SOURCE DATA:
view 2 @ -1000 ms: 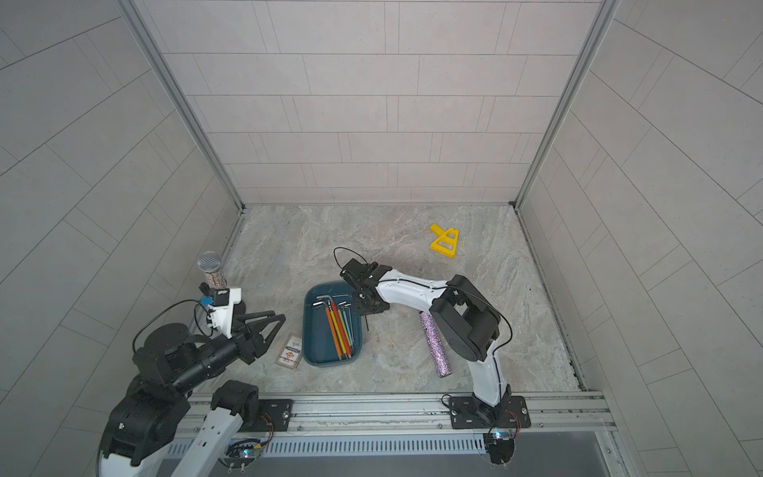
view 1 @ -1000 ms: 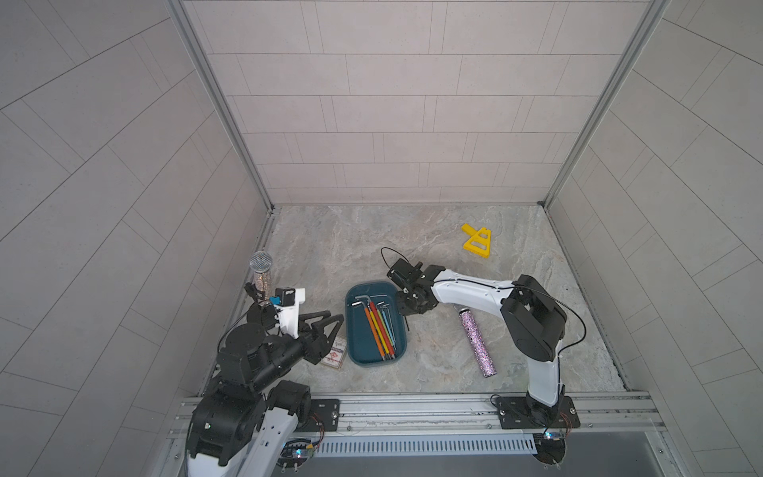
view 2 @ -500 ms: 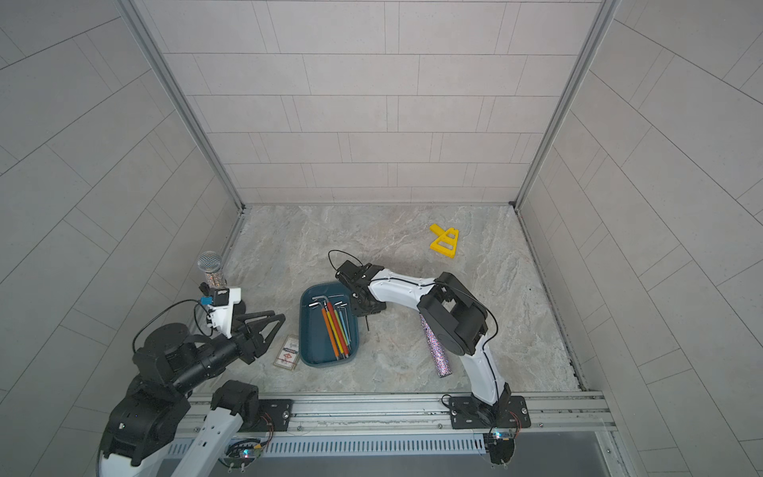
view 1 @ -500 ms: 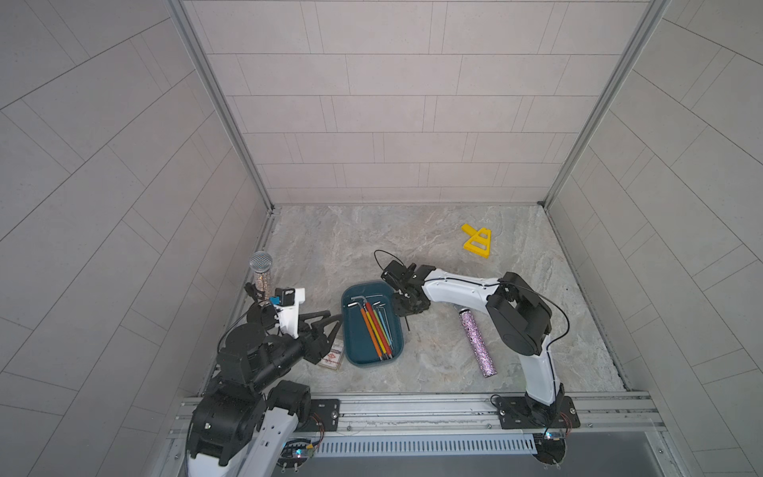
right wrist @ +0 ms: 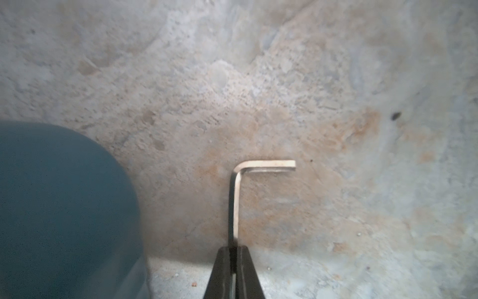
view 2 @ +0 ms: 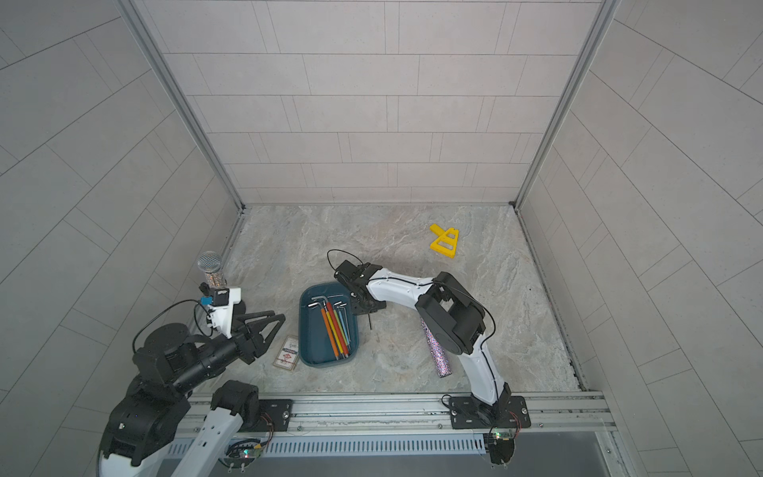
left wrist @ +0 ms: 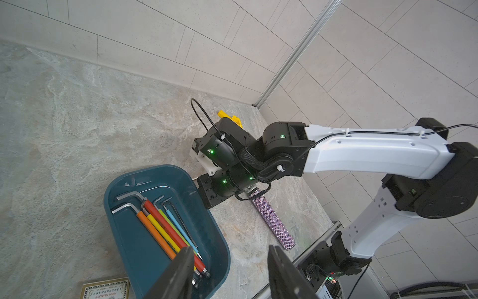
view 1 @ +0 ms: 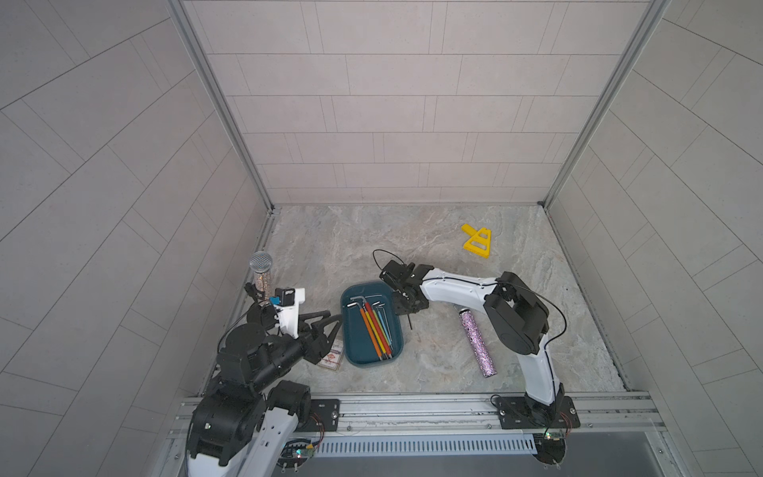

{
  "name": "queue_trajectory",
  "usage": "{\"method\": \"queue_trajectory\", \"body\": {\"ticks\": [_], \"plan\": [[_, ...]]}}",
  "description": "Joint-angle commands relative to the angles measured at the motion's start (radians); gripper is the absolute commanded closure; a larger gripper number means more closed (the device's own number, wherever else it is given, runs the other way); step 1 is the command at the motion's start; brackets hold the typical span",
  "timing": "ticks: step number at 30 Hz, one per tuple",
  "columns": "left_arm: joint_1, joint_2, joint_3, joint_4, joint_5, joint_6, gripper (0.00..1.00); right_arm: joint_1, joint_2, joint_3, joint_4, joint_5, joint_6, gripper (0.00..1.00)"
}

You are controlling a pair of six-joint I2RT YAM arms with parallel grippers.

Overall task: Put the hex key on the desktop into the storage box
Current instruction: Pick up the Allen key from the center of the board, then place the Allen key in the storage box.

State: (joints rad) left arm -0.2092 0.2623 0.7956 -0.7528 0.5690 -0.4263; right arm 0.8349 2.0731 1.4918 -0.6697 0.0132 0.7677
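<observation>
Pinching the long shaft of a small silver hex key [right wrist: 236,202] between fully closed jaws, the right gripper [right wrist: 232,249] sits low over the marbled desktop [right wrist: 336,77], just beside the storage box [view 1: 354,342] and outside its rim; whether the key touches the desktop cannot be told. Several colour-sleeved hex keys [view 1: 373,330] lie side by side inside the box. The left gripper [left wrist: 230,248] hovers near the box's opposite side, jaws partly apart and holding nothing.

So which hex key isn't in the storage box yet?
The thin bare-metal hex key, pinched in the right hand beside the storage box; the other keys, mostly colour-sleeved, lie inside it.
</observation>
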Motion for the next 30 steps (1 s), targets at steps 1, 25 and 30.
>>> {"method": "queue_trajectory", "body": {"ticks": [1,25,30], "plan": [[0.006,-0.014,-0.009,0.024,0.010,0.012,0.47,-0.005,0.018,-0.038,-0.049,0.042,0.010,1.00],[0.008,-0.014,-0.010,0.024,0.009,0.012,0.47,0.007,-0.208,-0.006,-0.113,0.125,0.011,1.00],[0.010,-0.013,-0.009,0.024,0.009,0.012,0.47,0.058,-0.258,0.033,-0.083,0.112,-0.023,1.00]]}}
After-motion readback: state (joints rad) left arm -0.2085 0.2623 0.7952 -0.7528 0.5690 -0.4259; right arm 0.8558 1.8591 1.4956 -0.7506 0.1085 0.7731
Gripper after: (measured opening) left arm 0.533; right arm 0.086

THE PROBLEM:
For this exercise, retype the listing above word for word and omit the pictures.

SOLUTION:
view 2 @ -1000 ms: 
view 1 @ -1000 ms: 
view 2 @ -500 ms: 
view 1 @ -500 ms: 
right wrist @ +0 ms: 
view 2 @ +0 ms: 
left wrist @ +0 ms: 
view 1 @ +0 ms: 

{
  "name": "queue_trajectory",
  "usage": "{\"method\": \"queue_trajectory\", \"body\": {\"ticks\": [_], \"plan\": [[_, ...]]}}",
  "description": "Joint-angle commands relative to the angles measured at the motion's start (radians); gripper is the absolute commanded closure; a larger gripper number means more closed (the device's own number, wherever else it is given, runs the other way); step 1 is the command at the motion's start; brackets hold the typical span",
  "timing": "ticks: step number at 30 Hz, one per tuple",
  "columns": "left_arm: joint_1, joint_2, joint_3, joint_4, joint_5, joint_6, gripper (0.00..1.00); right_arm: joint_1, joint_2, joint_3, joint_4, joint_5, joint_6, gripper (0.00..1.00)"
}

You are controlling a pair of six-joint I2RT YAM arms with parallel grippers.

Overall task: Put the hex key on the desktop into the storage box
Current instruction: Pick up the Allen key from the center of the board, then place the Allen key in the storage box.

State: (joints rad) left arm -0.2092 0.2623 0.7956 -0.7528 0.5690 -0.4263; right arm 0.8349 2.0731 1.4918 -0.6697 0.0132 0.7677
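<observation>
Pinching the long shaft of a small silver hex key [right wrist: 236,202] between fully closed jaws, the right gripper [right wrist: 232,249] sits low over the marbled desktop [right wrist: 336,77], just beside the storage box [view 1: 354,342] and outside its rim; whether the key touches the desktop cannot be told. Several colour-sleeved hex keys [view 1: 373,330] lie side by side inside the box. The left gripper [left wrist: 230,248] hovers near the box's opposite side, jaws partly apart and holding nothing.

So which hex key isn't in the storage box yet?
The thin bare-metal hex key, pinched in the right hand beside the storage box; the other keys, mostly colour-sleeved, lie inside it.
</observation>
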Motion for the next 30 steps (1 s), targets at steps 1, 25 and 30.
>>> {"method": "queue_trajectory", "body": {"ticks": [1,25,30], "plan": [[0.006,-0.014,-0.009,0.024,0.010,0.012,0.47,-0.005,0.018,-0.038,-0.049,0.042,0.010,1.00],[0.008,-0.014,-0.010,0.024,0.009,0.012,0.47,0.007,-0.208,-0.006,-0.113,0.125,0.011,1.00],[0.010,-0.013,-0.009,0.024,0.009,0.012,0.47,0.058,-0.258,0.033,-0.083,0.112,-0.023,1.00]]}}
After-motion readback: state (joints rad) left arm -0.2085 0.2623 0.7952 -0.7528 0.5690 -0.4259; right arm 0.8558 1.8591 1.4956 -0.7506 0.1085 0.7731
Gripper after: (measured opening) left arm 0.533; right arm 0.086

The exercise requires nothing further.